Apesar de suas críticas à internet, você tem um blog. Como usar essas novas tecnologias a favor da literatura?

Eu fico mandando poemas pra todo mundo pelo WhatsApp. Eu adorei isso porque você tem uma espécie de arquivo dentro do ZAP e você pode enviar poemas. Eu tenho um poema bem curtinho, chamado Enterro que é assim: As redes / carregam palavras / quase mortas. // Ainda se debatem. / Mas já não dizem. Sabe aquele enterro de pobre que coloca o morto na rede lá no interior? Mas o poema também pode se referir às redes sociais porque nelas a gente não está acertando a língua do amor, só está acertando a língua da treta. É como se ali fosse o lugar de brigar. Por que a gente não tenta se comunicar? Acho que isso é possível com a literatura.

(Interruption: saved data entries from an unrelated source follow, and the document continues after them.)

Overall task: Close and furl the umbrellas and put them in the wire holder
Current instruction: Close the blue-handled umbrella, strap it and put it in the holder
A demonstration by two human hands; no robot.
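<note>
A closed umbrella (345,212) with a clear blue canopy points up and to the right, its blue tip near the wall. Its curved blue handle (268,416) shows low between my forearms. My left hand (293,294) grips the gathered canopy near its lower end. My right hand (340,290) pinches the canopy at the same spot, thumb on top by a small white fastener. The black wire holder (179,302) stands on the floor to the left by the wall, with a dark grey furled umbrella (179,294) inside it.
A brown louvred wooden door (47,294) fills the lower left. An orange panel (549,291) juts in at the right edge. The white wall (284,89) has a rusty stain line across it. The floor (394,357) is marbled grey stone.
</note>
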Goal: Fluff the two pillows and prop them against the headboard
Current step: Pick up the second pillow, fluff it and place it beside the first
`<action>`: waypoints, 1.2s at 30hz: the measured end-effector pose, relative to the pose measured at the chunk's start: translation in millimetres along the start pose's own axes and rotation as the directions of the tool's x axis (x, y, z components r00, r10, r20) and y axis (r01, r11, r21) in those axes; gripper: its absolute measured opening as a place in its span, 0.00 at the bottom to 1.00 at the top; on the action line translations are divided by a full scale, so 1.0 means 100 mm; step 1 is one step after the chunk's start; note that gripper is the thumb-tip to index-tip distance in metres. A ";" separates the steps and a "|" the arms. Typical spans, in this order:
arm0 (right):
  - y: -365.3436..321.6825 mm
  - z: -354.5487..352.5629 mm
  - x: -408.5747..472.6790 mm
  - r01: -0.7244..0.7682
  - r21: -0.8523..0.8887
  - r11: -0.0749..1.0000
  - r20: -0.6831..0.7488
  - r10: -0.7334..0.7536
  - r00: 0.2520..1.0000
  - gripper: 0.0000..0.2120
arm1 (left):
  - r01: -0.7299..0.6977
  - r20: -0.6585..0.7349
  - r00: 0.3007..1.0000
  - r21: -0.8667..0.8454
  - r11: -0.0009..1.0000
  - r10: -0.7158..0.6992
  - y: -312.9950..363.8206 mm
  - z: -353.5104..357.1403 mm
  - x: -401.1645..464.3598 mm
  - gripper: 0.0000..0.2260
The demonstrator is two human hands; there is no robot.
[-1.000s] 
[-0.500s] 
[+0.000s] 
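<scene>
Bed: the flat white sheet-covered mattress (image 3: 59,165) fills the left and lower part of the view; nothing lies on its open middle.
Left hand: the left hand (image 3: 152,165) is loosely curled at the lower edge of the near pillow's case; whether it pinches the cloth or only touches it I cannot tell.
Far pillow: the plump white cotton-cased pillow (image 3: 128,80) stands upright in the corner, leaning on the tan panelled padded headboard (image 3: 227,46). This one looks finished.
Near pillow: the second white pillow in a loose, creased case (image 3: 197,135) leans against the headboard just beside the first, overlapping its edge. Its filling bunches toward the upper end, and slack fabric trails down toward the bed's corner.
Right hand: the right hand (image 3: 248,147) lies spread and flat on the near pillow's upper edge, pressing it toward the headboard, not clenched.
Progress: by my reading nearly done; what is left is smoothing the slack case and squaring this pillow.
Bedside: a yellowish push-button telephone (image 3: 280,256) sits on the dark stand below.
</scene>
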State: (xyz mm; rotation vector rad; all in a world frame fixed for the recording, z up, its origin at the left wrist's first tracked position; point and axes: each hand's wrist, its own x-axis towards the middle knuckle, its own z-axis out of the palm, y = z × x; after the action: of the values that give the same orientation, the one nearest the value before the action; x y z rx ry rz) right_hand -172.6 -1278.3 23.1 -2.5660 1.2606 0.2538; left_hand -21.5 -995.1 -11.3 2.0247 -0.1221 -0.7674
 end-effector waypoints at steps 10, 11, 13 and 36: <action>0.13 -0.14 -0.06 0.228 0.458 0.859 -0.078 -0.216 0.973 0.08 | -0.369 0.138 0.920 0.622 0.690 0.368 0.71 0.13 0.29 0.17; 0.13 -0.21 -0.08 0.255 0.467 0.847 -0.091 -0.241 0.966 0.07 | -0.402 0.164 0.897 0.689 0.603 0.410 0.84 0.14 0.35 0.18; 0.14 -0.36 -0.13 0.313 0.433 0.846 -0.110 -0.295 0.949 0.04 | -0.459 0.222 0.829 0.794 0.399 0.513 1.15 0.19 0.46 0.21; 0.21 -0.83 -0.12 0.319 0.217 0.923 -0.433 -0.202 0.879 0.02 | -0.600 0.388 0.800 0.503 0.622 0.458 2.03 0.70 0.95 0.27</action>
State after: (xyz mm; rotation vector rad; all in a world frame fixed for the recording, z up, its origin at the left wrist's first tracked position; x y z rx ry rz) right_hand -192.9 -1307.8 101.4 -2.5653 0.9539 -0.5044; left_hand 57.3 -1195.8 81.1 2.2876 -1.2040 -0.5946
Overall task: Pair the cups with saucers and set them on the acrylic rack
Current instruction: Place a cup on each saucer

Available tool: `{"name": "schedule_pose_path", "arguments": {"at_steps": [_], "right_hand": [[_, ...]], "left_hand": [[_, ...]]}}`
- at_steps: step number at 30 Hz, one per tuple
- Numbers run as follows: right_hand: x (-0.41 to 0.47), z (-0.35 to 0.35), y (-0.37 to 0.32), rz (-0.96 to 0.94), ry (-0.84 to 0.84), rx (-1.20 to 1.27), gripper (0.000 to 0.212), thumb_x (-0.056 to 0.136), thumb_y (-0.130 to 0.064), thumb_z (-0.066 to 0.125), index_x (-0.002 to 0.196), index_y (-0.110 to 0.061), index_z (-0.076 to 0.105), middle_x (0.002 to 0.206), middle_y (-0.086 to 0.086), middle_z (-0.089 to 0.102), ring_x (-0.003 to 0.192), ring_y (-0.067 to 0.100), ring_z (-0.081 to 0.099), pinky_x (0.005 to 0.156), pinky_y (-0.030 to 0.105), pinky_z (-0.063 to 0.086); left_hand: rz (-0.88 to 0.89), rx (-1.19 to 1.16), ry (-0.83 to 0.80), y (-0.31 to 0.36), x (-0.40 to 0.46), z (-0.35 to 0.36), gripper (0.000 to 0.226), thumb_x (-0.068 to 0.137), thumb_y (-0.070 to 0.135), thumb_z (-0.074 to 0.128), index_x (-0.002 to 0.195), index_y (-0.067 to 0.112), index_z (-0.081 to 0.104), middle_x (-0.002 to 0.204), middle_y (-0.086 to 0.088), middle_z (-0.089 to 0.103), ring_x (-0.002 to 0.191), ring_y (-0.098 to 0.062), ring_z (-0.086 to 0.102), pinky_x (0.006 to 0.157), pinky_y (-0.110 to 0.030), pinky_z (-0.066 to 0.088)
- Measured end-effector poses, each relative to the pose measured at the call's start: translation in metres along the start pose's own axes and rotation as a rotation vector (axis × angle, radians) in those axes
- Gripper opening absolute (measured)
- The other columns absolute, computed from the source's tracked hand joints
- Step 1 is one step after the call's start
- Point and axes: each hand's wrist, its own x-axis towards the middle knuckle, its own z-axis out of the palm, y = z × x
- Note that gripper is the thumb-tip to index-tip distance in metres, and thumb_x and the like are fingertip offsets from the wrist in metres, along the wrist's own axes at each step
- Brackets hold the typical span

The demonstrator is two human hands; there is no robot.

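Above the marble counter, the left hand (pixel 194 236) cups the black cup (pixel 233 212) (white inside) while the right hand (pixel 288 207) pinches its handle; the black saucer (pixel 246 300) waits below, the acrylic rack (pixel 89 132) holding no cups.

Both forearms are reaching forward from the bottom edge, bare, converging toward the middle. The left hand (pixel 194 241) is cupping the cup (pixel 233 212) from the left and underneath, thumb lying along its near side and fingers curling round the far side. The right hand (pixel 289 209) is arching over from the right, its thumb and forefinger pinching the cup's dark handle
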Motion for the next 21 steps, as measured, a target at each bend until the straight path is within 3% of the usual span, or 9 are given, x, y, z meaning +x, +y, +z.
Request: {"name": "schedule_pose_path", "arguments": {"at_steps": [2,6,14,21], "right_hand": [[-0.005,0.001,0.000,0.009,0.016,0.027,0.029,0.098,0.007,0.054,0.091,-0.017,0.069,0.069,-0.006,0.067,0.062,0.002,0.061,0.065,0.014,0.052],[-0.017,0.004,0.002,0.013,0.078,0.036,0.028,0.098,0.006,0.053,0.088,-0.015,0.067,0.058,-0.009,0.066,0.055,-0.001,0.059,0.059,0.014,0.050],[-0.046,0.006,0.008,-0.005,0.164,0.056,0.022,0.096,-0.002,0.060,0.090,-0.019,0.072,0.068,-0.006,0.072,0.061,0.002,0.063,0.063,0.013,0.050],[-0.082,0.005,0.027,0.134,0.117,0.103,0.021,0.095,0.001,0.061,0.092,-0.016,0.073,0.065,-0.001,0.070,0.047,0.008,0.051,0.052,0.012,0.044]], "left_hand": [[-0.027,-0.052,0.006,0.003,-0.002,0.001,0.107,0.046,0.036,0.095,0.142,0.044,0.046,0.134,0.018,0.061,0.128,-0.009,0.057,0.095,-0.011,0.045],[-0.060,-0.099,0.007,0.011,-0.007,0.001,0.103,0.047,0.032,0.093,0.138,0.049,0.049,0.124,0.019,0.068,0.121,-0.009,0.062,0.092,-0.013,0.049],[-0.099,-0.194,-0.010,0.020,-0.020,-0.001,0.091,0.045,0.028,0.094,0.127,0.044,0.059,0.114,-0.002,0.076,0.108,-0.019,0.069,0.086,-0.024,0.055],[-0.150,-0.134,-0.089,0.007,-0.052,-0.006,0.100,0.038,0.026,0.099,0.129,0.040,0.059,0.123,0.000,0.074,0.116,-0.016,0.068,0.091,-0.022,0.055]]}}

Escrevi um artigo de opinião analisando a obra de uma nigeriana chamada Chimamanda [Ngozi Adichie] e do israelense Amós Oz. Ele tem um livro chamado Mais de Uma Luz que são três ensaios. O primeiro se chama Caro Fanático e ele diz mais ou menos o que os orientais dizem, que a verdade tem 12 portas, mas a gente acha que só tem uma. Eu recentemente rebati a um aluno que dizia estar do lado certo da história. Eu disse: “Meu filho, o lado certo da história é a dúvida”.

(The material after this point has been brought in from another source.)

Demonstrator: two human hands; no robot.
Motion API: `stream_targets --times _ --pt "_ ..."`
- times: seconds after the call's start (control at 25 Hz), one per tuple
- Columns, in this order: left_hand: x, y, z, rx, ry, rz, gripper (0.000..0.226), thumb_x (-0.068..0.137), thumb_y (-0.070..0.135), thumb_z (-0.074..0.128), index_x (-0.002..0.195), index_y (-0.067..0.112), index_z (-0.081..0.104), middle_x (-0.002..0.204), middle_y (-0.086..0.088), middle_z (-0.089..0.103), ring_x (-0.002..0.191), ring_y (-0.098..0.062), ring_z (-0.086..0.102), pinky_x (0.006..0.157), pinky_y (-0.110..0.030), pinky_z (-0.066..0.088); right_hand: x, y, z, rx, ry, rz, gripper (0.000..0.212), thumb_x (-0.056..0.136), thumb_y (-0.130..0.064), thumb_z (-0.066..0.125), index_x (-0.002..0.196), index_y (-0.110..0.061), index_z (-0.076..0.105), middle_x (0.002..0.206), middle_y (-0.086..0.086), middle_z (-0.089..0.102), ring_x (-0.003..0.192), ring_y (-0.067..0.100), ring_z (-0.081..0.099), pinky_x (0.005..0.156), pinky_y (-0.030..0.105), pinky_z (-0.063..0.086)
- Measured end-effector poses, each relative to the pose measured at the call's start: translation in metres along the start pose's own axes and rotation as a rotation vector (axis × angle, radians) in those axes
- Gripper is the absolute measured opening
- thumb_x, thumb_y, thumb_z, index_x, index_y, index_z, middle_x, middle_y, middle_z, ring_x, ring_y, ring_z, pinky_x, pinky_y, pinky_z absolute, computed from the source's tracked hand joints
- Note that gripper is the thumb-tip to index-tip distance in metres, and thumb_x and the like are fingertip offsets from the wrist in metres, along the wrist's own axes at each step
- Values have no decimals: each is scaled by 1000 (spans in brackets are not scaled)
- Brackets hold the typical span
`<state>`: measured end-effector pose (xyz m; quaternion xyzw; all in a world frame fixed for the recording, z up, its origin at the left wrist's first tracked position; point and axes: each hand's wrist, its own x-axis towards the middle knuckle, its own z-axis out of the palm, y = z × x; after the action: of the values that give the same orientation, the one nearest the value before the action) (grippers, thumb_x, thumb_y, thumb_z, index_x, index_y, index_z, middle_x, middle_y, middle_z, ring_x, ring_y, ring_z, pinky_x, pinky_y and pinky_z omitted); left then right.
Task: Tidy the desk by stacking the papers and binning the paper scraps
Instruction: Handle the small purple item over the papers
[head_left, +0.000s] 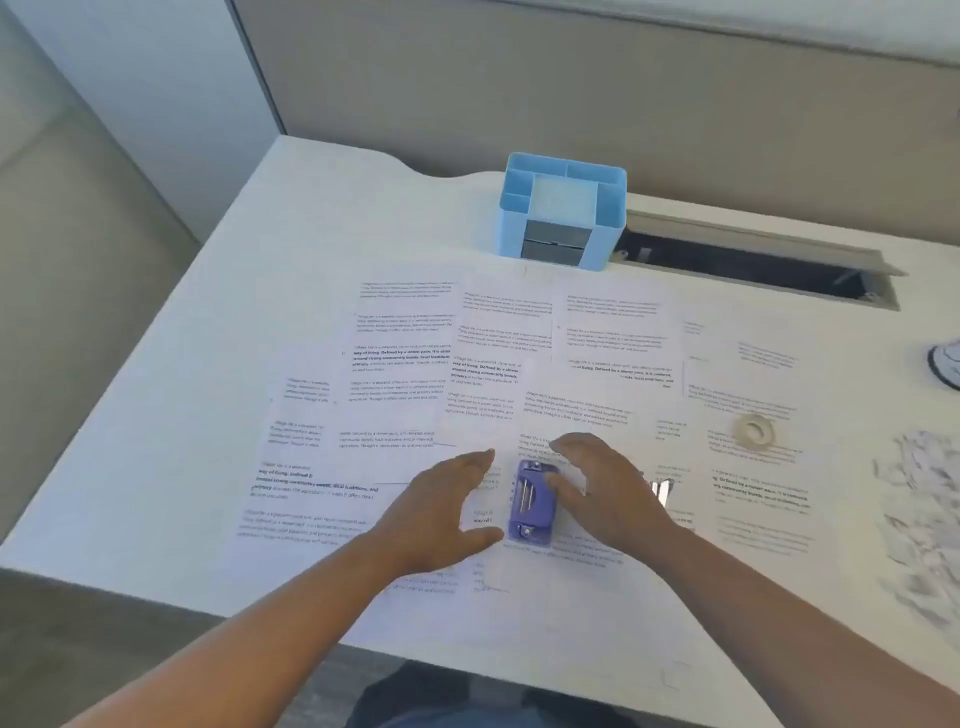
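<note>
Several printed paper sheets (405, 364) lie spread and overlapping across the white desk (291, 218). A small purple hole punch (532, 501) sits on the sheets near the front middle. My left hand (441, 509) lies flat on the papers just left of the punch, fingers straight. My right hand (602, 488) is on the punch's right side, thumb touching its edge, fingers relaxed and spread. A heap of torn paper scraps (924, 519) lies at the desk's right edge, partly cut off.
A light blue desk organizer (563, 213) stands at the back middle. An open cable slot (753, 265) runs behind it to the right. A clear tape roll (756, 430) rests on the papers at right. A binder clip (662, 491) lies beside my right wrist.
</note>
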<state>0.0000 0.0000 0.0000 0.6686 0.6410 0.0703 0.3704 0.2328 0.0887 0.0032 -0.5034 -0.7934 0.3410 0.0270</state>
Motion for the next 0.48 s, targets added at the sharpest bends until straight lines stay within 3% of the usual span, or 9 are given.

Chimamanda tem um depoimento no TED chamado O Perigo da História Única. A história única não é mentirosa, é incompleta. Por exemplo, quando ela chegou aos EUA para estudar jornalismo e comunicação, a sua colega de quarto ficou impressionada por ela ter um inglês fluente. Ela disse: “essa criatura não sabe que a Nigéria tem como língua mãe o inglês?” O que ela sabia da África? Seca, genocídio, guerra. Isso é mentira? Não, é verdade, mas a África não é só isso. É essa história que cria o preconceito e o estereótipo.

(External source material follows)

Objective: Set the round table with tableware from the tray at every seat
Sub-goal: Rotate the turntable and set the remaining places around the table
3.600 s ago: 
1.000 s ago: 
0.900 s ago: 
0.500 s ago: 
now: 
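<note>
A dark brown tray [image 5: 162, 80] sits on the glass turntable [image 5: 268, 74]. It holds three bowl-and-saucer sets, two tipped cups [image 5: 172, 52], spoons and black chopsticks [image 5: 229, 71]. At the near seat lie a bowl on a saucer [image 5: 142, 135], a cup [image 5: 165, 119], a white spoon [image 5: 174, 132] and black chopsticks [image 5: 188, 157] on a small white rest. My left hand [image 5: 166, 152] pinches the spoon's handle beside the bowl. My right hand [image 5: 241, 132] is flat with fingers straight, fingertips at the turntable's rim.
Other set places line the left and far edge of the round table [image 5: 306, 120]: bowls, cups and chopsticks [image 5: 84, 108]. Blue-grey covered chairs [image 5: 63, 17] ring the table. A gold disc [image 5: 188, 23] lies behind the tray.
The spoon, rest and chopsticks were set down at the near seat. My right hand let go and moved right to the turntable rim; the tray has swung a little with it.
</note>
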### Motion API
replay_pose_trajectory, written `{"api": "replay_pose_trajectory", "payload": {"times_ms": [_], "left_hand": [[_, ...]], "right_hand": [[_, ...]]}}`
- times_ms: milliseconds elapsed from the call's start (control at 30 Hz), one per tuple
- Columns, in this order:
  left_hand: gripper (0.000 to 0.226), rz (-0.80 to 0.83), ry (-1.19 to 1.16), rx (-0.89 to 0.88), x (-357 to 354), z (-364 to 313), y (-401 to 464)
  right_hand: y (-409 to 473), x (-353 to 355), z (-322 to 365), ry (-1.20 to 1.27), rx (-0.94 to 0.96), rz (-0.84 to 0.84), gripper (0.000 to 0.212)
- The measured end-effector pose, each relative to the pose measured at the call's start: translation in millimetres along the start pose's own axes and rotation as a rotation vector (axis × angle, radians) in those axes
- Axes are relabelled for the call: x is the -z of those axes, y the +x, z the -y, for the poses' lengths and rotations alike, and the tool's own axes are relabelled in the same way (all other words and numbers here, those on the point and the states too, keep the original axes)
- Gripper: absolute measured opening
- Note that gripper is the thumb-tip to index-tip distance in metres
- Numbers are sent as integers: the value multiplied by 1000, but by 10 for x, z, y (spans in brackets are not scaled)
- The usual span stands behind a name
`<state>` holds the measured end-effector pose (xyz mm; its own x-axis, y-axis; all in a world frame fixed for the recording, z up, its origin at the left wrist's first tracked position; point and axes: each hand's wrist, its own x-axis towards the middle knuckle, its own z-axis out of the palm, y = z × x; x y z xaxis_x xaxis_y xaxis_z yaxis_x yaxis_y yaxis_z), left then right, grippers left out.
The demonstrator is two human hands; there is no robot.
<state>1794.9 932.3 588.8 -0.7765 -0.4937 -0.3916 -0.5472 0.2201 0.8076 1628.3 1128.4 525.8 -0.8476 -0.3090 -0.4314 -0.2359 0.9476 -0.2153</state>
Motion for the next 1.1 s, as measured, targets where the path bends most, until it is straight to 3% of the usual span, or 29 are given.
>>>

Uma escritora americana, Elizabeth Bishop, que viveu muitos anos no Brasil, escreveu ali um livro chamado O Esforço do Afeto. Então, a literatura é o lugar do esforço do afeto. Você tem que fazer um esforço de tolerância. Isso pode acontecer por meio da ficção, da literatura, de um bom filme ou uma série bem-feita que sirva pra gente pensar. Eu tenho um filho, que é engenheiro, e ele disse assim: “eu tive tanta aula de história na minha vida, mas eu só entendi o absurdo da escravidão com o filme Doze Anos de Escravidão”. Porque ele se identificou com o personagem que foi escravizado.

O que representa para você fazer parte da Academia Pernambucana de Letras?

Fui a minha vida inteira professora de história da literatura. Isso me ensinou muito, porque acho que o presente é serzido com o passado, e esses três tempos se misturam: o presente, o futuro e o passado. É claro que um não determina o outro, mas é conhecendo o passado que a gente tem possibilidade de transformar no presente o que vai ser o futuro. Então eu acho que a academia é exatamente isso, um lugar onde a tradição é reprocessada. Tem uma frase que corre lá na Academia que é assim: “sem inventário não há invenção”. É preciso a gente estar o tempo todo “ruminando” essa tradição, guardando, preservando essa memória cultural para que ela seja utilizada, para que haja a invenção de caminhos para a gente seguir. Essa foi a tarefa da minha vida e agora tenho a Academia como um coroamento da minha missão.